OBJECTIVES: To gain insight into the management and treatment of rheumatoid arthritis (RA) from the perspective of patients with moderate to severe disease.

METHODS: We recruited patients with moderate-to-severe, active RA who were either biologic naïve or biologic experienced (i.e. receiving biologic therapy) and then surveyed their perceptions of their disease and its management through a questionnaire.
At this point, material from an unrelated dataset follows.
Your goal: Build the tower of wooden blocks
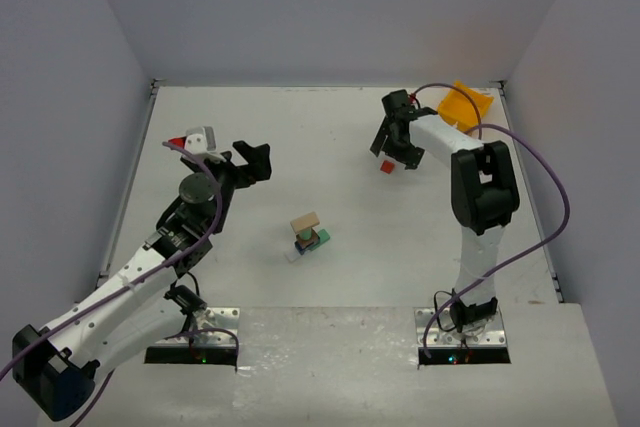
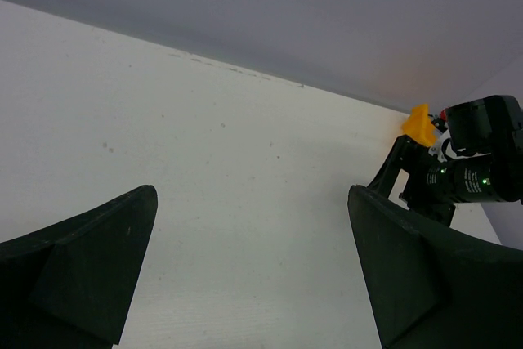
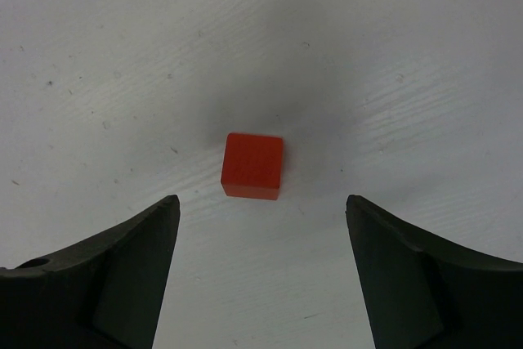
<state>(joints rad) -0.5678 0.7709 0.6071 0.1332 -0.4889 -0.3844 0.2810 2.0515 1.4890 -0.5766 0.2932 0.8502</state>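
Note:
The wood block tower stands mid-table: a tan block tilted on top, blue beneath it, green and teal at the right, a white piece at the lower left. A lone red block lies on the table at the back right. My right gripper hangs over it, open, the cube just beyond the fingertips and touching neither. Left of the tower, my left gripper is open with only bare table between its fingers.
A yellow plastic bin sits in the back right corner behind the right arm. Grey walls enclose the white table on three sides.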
The survey was administered by computer-assisted telephone interview of patients in 9 countries (n=586) and covered diagnosis, treatment, physician interaction, and lifestyle with RA. Mean age at onset of RA symptoms was 41 years, with an average time to diagnosis of 3 years.

RESULTS: Most physician-patient communication centered on symptoms and treatment rather than the impact of RA on quality of life (QoL). Biologic users had significantly more `good` days per month than biologic-naïve patients (71% vs. 61%). Of all patients, 22% reported high levels of pain on the day of the interview. A majority of patients considered their lives to be controlled by RA, despite the fact that they were receiving the current standard of care. Although potentially eligible for biologic therapy, as defined by a broad set of criteria for this investigation, 62% of biologic-naïve patients were not aware of biologic therapies.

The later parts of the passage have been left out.